Я — не философ, точнее больше философ,

чем поэт. Я — подделыватель мудрости,

и в этом моё всё и моя главная исповедь. 

***

Проходя по парку, по которому у меня

вошло в привычку гулять зимними

вечерами, я увидел пожилого — лет

семидесяти — мужчину. Он читал

газету, освещаемую ночными фонарями. 


Почему Сизиф двадцатого века так и

не дотащил камень до вершины горы?

Аллегория на древнегреческую мифологию

у Камю куда сложнее, чем может казаться

изначально. Дело не в роке, но в отсутствии

желания в человеке совершить подвиг.

Пусть даже посидеть предночьем на скамейке,

в парке, и почитать печатную газету —

без нескольких часов позавчерашнюю.

Да и дело не в дате, ибо безвременье лишь

украшает тот тихий, личный подвиг.

О, да! Это несомненно подвиг.


Я подошел к сидевшему и, сам не понимая

почему, сказал:

— Хороший сегодня вечер. Я даже надел

осеннее пальто.
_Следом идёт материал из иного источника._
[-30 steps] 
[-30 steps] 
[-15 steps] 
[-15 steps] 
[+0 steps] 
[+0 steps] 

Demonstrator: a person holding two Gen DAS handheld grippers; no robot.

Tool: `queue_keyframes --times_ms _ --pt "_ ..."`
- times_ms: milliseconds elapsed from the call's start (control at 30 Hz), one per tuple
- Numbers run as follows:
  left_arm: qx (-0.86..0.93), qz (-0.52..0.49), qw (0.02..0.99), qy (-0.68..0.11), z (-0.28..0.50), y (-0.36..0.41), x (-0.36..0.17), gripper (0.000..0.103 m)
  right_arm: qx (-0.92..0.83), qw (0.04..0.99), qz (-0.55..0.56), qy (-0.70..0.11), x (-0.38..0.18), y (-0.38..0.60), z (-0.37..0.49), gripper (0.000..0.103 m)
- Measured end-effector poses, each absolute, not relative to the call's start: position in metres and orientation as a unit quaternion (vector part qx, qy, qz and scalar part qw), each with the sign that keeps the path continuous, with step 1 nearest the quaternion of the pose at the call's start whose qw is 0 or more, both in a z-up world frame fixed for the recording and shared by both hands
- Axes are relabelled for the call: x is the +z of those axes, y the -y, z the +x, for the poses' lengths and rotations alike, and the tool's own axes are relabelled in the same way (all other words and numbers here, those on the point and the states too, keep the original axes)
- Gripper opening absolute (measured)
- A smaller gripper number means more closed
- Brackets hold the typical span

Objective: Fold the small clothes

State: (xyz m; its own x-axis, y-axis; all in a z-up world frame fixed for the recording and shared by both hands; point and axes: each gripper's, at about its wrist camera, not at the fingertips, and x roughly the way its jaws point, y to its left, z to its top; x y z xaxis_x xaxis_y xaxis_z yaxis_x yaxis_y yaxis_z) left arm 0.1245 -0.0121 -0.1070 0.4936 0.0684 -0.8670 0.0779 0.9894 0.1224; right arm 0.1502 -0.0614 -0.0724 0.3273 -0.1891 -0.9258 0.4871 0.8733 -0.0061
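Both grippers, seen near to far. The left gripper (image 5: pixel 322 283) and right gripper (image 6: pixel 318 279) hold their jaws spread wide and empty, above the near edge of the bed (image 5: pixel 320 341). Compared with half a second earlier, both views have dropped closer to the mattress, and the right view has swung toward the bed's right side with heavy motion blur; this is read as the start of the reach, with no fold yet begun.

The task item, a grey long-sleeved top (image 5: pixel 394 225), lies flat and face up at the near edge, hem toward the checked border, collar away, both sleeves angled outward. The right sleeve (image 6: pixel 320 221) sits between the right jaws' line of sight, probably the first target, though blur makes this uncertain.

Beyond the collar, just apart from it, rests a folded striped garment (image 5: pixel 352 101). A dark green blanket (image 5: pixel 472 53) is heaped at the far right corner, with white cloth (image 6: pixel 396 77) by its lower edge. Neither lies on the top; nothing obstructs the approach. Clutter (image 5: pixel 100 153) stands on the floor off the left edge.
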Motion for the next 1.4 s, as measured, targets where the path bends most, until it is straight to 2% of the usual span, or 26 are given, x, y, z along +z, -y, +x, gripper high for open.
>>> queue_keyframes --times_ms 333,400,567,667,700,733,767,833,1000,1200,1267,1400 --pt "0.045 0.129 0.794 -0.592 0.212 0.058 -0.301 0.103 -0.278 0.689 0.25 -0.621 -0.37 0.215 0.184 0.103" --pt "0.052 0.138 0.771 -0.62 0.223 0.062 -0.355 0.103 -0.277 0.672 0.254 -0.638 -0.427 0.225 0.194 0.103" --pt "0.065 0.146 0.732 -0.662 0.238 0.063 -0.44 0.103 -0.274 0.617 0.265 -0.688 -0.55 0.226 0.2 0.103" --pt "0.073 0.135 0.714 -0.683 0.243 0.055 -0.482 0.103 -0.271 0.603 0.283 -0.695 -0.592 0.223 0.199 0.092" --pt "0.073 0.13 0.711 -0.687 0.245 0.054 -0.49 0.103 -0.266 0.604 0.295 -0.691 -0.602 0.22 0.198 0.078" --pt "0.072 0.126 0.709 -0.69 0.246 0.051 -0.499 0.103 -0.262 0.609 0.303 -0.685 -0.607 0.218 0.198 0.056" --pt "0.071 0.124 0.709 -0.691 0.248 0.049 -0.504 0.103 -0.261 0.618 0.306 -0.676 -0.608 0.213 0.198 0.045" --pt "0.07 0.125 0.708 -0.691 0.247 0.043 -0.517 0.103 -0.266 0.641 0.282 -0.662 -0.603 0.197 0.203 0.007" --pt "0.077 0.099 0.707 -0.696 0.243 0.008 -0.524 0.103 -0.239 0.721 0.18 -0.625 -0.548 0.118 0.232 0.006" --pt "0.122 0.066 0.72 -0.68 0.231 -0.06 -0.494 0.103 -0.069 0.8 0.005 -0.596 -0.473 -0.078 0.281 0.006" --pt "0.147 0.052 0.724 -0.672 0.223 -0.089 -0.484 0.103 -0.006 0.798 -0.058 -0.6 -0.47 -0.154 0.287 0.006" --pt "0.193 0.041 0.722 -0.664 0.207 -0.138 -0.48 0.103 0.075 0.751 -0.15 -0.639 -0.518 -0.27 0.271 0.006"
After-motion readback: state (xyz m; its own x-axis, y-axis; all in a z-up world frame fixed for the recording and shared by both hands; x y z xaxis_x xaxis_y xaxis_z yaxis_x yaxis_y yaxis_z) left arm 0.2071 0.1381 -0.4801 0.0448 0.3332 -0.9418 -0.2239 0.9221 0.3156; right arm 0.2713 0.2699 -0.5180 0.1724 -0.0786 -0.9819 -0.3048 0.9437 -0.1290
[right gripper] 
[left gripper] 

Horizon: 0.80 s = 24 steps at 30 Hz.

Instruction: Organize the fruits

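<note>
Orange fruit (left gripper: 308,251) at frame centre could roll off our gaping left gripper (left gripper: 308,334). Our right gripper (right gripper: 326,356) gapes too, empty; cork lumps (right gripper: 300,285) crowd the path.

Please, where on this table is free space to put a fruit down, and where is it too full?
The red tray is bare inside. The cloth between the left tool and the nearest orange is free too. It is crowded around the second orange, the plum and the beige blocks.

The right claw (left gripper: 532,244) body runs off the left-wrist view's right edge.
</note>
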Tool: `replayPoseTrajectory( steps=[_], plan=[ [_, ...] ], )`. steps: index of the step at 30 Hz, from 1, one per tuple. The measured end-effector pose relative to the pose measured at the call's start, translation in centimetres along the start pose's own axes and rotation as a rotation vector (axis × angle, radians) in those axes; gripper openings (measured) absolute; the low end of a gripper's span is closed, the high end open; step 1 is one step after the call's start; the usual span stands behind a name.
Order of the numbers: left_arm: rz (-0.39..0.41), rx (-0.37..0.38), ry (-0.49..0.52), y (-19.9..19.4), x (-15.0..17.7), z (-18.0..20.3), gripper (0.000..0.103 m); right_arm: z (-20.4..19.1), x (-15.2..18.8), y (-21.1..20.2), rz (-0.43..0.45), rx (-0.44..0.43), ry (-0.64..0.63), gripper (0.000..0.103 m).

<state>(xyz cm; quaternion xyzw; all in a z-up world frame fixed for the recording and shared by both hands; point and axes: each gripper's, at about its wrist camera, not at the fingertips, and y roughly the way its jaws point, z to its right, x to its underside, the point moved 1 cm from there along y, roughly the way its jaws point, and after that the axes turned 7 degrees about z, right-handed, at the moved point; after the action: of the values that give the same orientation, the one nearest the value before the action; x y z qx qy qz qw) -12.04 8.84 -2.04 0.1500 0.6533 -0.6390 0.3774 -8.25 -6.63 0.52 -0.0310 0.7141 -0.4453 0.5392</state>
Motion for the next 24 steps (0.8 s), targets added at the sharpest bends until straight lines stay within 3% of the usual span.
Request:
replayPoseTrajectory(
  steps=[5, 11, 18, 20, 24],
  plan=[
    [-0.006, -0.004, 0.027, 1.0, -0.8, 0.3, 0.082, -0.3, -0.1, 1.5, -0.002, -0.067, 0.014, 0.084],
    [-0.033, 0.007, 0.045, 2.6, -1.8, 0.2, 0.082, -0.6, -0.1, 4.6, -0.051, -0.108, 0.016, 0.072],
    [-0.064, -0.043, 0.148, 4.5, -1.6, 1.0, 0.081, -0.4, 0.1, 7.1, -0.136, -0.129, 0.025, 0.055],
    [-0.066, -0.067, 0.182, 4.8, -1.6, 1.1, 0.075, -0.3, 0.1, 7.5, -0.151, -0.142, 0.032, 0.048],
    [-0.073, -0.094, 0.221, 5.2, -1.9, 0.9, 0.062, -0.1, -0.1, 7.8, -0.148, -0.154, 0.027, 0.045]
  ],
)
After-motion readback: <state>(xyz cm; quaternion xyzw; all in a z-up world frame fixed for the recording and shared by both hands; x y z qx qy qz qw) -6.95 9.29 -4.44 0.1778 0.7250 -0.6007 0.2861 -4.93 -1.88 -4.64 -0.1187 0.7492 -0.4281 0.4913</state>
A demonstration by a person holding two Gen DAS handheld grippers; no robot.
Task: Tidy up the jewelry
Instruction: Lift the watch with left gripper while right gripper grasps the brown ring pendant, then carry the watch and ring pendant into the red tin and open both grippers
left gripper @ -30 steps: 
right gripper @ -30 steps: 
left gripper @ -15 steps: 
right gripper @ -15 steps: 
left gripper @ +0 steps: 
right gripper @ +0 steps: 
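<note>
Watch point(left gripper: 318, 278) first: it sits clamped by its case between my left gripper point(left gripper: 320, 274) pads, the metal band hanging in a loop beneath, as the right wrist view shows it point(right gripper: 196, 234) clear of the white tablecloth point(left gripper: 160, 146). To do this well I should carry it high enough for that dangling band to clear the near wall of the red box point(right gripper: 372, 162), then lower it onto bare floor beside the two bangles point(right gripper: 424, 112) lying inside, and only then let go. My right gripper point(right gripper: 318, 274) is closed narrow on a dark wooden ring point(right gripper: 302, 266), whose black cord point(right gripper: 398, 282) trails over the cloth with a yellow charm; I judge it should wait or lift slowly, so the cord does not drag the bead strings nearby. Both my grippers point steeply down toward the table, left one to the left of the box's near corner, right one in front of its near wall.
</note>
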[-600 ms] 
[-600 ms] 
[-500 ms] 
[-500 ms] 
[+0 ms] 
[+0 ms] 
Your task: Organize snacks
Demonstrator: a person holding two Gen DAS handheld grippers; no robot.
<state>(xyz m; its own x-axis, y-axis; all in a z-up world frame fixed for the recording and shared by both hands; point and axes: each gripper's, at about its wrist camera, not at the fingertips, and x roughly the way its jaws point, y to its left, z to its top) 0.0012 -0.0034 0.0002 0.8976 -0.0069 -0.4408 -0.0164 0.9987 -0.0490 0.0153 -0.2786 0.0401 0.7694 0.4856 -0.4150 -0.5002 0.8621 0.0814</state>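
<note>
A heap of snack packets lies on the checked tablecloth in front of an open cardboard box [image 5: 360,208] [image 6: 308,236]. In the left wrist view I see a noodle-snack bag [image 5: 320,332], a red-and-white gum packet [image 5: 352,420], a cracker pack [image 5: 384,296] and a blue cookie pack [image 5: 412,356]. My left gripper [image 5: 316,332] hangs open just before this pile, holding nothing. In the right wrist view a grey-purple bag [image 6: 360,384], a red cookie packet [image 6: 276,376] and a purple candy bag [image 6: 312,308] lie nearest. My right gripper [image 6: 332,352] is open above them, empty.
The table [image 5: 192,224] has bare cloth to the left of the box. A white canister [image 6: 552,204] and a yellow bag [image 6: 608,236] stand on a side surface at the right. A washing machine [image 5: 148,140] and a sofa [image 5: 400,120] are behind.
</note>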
Тепло, однако.


Он поднял глаза, его лицо засияло.

Стало ясно, что газета не свежая.

— О, да, — ответил он. — Прелестный вечер. 


И мир, как оказалось, не так уж и пропащ.

И все это — видимо — не вотще. 

Дань голосу

Только голос наш

всех нас и переживет. 
Ибо он знает эхом,

что нас ожидает впредь:
ежель шаг перейдет

наконец в высокий полет 
и назначено ль нам

вообще наконец полететь,

 

улететь, прилететь,

раствориться в глуши Парнаса.

И отведать конец – отголосок

                                    Святого Гласа.

 

Ибо оный полет –

едва ль различимый звук.

Ибо наши крылья –

слова, слова, слова...

Ибо наше распутье –

едва ль различимый стук,
кой покажется нам,

суще Богом, ничем сперва,

 

кой покажется нам,

суще голосом, злым упущеньем.

И мы вновь поползем на коленях

                            за чутким прощеньем.

 

Только голос наш

всех нас и перекричит.

То, что должен пройти –

твой голос уже прошел,
если он, не робея,

звездою далекой мчит

и конец в сем пространстве

закрытом в чем-то нашел.

 

И когда с человеком

несносной вдруг станет разлука,

он смиренно коснется души

                         в ожидании нового звука.